DATA PROVIDED »
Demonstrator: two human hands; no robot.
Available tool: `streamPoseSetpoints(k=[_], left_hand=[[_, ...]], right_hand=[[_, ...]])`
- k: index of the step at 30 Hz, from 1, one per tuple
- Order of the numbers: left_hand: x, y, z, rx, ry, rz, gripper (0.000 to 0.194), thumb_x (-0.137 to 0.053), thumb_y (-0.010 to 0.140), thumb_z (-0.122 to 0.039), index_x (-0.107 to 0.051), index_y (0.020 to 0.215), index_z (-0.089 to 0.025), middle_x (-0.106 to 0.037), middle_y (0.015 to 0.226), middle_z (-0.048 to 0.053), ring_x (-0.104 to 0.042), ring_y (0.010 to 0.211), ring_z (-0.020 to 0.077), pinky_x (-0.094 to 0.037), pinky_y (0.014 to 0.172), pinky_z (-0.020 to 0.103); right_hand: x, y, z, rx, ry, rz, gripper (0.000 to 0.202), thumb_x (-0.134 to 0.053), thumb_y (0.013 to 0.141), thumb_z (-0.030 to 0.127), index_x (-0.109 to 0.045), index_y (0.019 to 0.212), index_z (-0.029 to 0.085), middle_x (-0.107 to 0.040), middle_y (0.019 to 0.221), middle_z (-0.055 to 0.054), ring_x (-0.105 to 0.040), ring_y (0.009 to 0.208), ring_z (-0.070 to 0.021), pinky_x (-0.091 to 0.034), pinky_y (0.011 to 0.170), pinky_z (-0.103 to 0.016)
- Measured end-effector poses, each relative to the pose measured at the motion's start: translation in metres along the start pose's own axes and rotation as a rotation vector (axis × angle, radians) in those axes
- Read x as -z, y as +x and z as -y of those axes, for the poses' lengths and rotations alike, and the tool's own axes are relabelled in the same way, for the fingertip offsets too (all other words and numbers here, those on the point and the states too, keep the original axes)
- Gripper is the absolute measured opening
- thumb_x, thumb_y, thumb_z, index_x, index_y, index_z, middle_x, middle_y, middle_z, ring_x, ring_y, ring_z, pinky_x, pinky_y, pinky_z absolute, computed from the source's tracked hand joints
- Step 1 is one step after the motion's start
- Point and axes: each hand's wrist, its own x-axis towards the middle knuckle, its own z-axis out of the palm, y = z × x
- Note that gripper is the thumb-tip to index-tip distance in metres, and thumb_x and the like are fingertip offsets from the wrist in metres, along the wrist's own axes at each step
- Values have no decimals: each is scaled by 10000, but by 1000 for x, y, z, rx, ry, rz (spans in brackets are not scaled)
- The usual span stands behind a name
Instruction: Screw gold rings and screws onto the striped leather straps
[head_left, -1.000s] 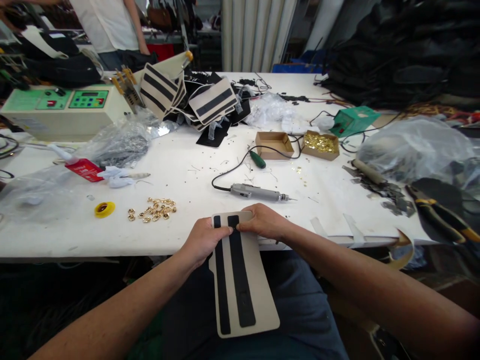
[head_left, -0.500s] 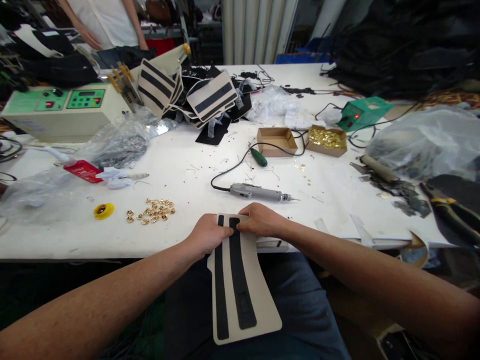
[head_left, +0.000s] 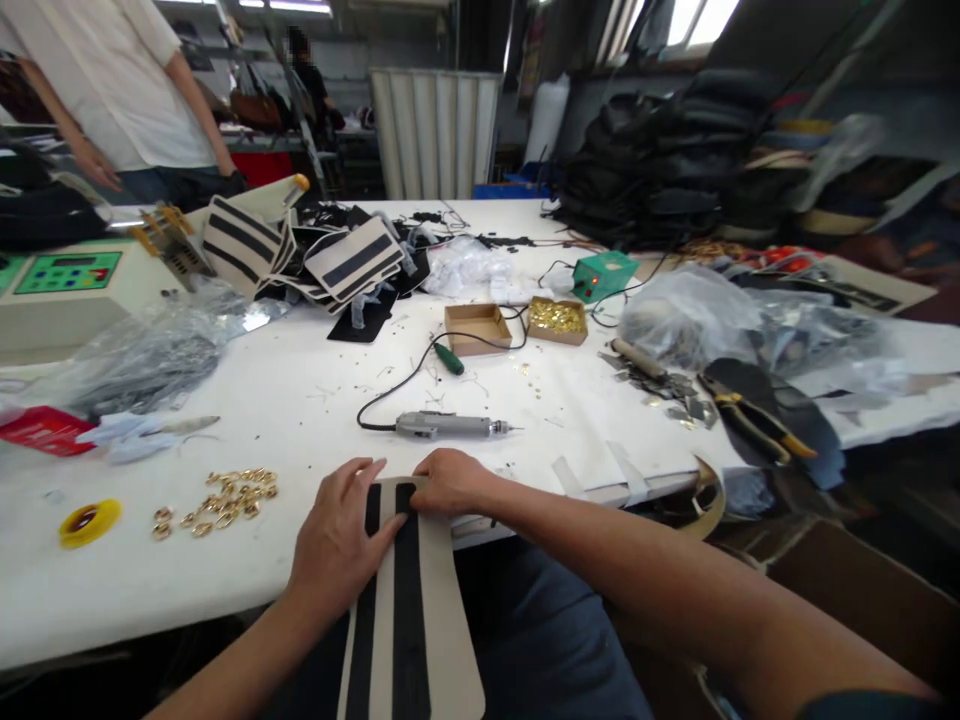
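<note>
My right hand (head_left: 452, 482) pinches the top edge of a beige panel (head_left: 442, 590) with two black strips, its thumb on the front near the top of one strip. My left hand (head_left: 337, 530) is at the panel's upper left edge, fingers spread and raised, thumb touching the strip. The panel slants from the table edge down over my lap, and its lower end runs out of view. Just beyond my hands lies a grey electric screwdriver (head_left: 450, 425), its bit pointing right. Gold-coloured metal rings (head_left: 232, 500) lie in a loose cluster to the left.
Yellow tape roll (head_left: 90, 522) at left; green-handled tool (head_left: 448, 358), cardboard box (head_left: 478, 330) and box of gold pieces (head_left: 556, 318) beyond the screwdriver. Similar striped panels (head_left: 352, 262) are piled at the back. Pliers (head_left: 757, 425) lie right. A person (head_left: 120, 90) stands behind the table.
The view has swung up and to the right. My left hand's fingers have loosened and spread from their grip at the panel's top, while my right hand keeps its pinch.
</note>
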Motion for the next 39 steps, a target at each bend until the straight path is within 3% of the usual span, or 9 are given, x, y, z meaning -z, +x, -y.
streamPoseSetpoints(k=[2,4,11,15,20,23,29,36,39], left_hand=[[-10,-9,7,-179,-9,-24,314,-669,926,-309,-706,1231,-240,-656,1367,118,-587,1286,327,-486,1106,524],[-20,-14,12,-232,-41,-16,220,-651,954,-296,-748,1146,-252,-707,1292,93,-616,1246,307,-508,1081,508],[-37,-17,22,-162,-117,-52,212,-688,933,-372,-784,1095,-275,-754,1241,65,-669,1180,291,-534,1058,491],[-42,-17,26,-142,-108,-44,233,-702,919,-420,-787,1084,-279,-764,1225,57,-667,1174,295,-522,1069,499],[-42,-15,30,-111,-76,-7,249,-716,895,-473,-783,1058,-296,-762,1231,45,-651,1184,314,-514,1054,525],[-42,-13,33,-116,-53,-2,245,-724,875,-497,-782,1028,-315,-773,1203,30,-661,1158,318,-530,1016,520],[-50,-14,47,-219,-21,-59,288,-721,874,-540,-767,1067,-330,-775,1202,14,-676,1122,308,-549,957,484],[-51,-12,57,-322,43,-84,301,-745,851,-540,-758,1088,-355,-779,1205,-10,-687,1108,304,-573,904,456],[-50,-14,57,-302,47,-74,301,-747,848,-537,-763,1092,-361,-778,1215,-5,-683,1129,311,-576,922,466]], right_hand=[[2,-2,1,-3,-16,0,306,-665,773,328,-845,1008,251,-811,920,-72,-709,847,-238,-422,599,-259],[3,-3,1,-9,-32,3,318,-661,781,332,-844,1030,256,-818,943,-75,-719,857,-243,-431,598,-258],[0,0,1,-15,-70,25,352,-675,774,400,-832,1050,250,-820,973,-82,-734,877,-271,-448,603,-275],[-8,-12,-13,27,-7,-181,448,-722,783,473,-785,1176,267,-799,1128,-66,-727,997,-273,-503,760,-299],[11,-42,-67,60,142,-559,253,-708,862,369,-789,1059,234,-788,1055,-33,-714,843,-170,-511,817,-273],[42,-61,-120,-56,93,-655,192,-636,918,339,-800,923,239,-798,937,-4,-720,860,-166,-508,794,-253],[90,-80,-214,-288,-1,-772,192,-632,895,294,-804,925,215,-805,933,-49,-720,862,-225,-504,805,-315],[119,-16,-230,-199,-95,-715,270,-635,935,330,-806,1123,238,-777,1118,-46,-688,981,-191,-476,899,-272],[130,9,-233,-205,-115,-664,235,-661,916,319,-823,1063,231,-778,1101,-49,-685,980,-191,-471,887,-261]])
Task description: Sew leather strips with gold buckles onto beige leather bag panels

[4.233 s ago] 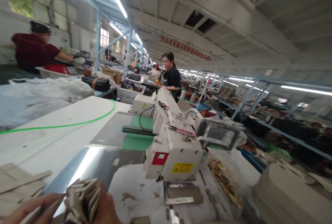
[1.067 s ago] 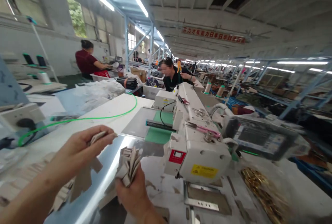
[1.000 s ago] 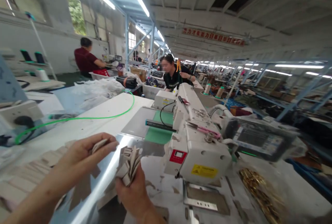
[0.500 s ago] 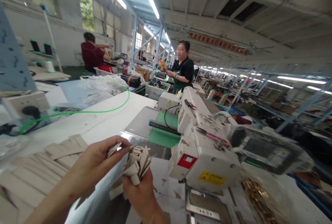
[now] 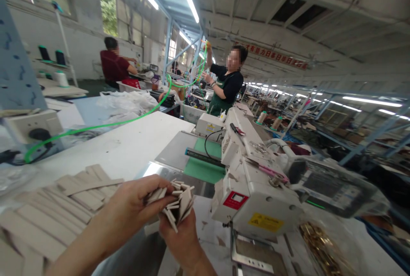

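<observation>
1. Strips [image 5: 177,201] of pale card-like material, fanned out in a bundle, sit low in the middle of the view, above the near edge of the tabletop [image 5: 128,148].
2. Right hand [image 5: 179,235] grips the bundle from below, fingers closed round its lower end.
3. Left hand [image 5: 134,210] comes in from the left; its fingers are narrow, pinching the top of a strip at the bundle's left side.
4. More of the same pale pieces lie in a stack [image 5: 54,212] on the tabletop just left of the hands.
5. A white sewing machine [image 5: 256,195] stands just right of the hands, with pink scissors [image 5: 267,169] lying on top.
6. A screen [image 5: 329,188] sits beside the machine on its right.
7. A green mat [image 5: 205,169] lies behind the hands.
8. A green hose [image 5: 105,124] curves across the tabletop up to a co-worker [image 5: 226,86] in a dark shirt, whose raised hand holds it.
9. Another person [image 5: 113,65] in red works far off at the left.
</observation>
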Motion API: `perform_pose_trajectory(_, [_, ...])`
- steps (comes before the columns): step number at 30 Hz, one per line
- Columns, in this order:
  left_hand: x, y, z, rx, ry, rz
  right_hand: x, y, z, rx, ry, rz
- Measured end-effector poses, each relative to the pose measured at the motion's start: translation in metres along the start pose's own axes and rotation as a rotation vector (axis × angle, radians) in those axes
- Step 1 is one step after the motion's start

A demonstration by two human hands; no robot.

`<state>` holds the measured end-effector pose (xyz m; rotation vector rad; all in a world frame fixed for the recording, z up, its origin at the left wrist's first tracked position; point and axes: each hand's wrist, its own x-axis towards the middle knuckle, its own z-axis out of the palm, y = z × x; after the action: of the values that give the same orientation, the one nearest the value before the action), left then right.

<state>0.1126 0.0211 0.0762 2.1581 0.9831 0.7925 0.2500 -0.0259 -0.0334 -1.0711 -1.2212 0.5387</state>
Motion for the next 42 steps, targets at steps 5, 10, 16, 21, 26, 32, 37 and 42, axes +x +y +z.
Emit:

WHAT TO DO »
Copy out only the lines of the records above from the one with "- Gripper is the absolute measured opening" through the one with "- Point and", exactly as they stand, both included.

YOUR RESPONSE »
- Gripper is the absolute measured opening
- thumb_x, thumb_y, thumb_z, index_x, index_y, index_z, middle_x, middle_y, middle_z, ring_x, ring_y, ring_z, pinky_x, pinky_y, pinky_z absolute, computed from the source's tracked hand joints
- Step 1 is one step after the motion's start
- Point and axes: each hand's wrist, its own x-axis towards the middle knuckle, its own z-axis out of the palm, y = z × x

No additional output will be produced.